» TASK STATEMENT
Give again, word for word, the lines below that run from the line with "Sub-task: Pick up" through the line with "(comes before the". Drop the pictures.

● ● ● ● ●

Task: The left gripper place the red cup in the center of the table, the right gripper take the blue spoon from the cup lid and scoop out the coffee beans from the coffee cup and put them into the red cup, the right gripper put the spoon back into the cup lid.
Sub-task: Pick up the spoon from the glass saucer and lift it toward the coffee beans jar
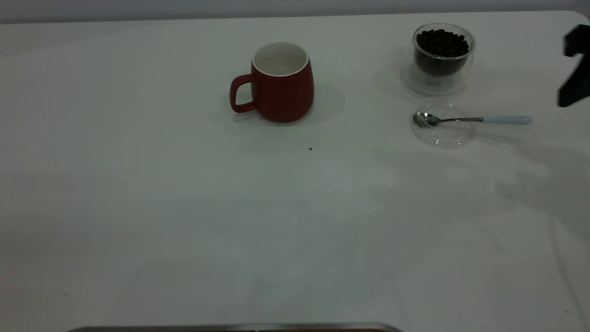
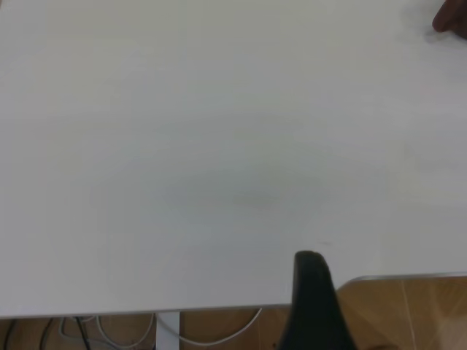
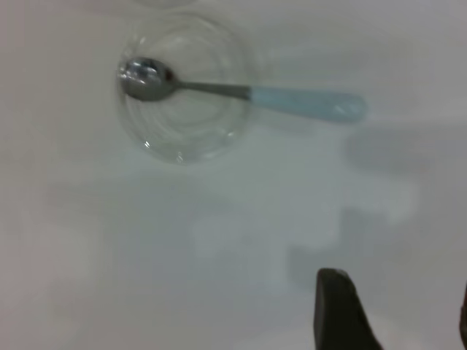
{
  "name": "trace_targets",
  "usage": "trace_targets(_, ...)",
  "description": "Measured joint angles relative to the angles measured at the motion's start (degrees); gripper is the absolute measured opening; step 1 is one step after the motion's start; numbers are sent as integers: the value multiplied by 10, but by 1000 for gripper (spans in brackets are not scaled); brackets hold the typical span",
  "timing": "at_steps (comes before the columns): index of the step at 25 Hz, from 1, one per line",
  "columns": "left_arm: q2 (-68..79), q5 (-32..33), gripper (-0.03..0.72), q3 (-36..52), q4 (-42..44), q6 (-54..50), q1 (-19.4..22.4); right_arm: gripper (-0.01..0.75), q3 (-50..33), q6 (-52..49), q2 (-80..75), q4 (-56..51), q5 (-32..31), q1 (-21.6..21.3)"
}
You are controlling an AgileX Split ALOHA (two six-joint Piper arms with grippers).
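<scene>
A: Red cup [image 1: 282, 83]?
B: Upright near desk [image 1: 184, 221] centre, handle at 9 o'clock, white inside seen empty. Nothing is held around it.

A: Coffee cup [image 1: 439, 57]?
B: Far at 3 o'clock of the red cup, well apart. Coffee beans [image 1: 441, 44] heaped to near the rim.

A: Cup lid [image 1: 443, 122]?
B: Just at 6 o'clock of the coffee cup. Blue spoon [image 1: 474, 120] is laid in it, bowl inside, handle pointed to 3 o'clock past the rim.

A: Right tool [image 1: 575, 67]?
B: Seen at the desk's right edge, at 3 o'clock of the coffee cup, clear of the spoon. Nothing gripped; fingers apart in wrist view [image 3: 394, 313].

A: Left tool [image 2: 310, 292]?
B: Over the bare desk edge; one finger seen, state cannot be told.
</scene>
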State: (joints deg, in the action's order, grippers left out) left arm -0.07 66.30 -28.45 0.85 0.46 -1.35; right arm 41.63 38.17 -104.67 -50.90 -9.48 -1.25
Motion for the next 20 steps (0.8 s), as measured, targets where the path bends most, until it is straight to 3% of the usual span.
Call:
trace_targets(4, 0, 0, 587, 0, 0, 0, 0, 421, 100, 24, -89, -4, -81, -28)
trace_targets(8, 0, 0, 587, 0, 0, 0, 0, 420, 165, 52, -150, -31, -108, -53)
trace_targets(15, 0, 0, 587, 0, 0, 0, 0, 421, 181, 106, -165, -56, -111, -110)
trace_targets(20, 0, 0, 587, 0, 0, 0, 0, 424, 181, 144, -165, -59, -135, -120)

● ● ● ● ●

» THE COMPLETED TASK
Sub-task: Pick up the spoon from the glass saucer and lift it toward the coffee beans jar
{
  "name": "trace_targets",
  "usage": "trace_targets(_, ...)",
  "description": "Measured joint angles relative to the angles measured at the motion's start (degrees); gripper is the absolute measured opening; step 1 is one step after the motion's start; numbers are sent as integers: the value multiplied by 10, but by 1000 for gripper (spans in brackets are not scaled); brackets hold the typical span",
  "timing": "at_steps (comes before the columns): index of the step at 25 Hz, from 1, one per line",

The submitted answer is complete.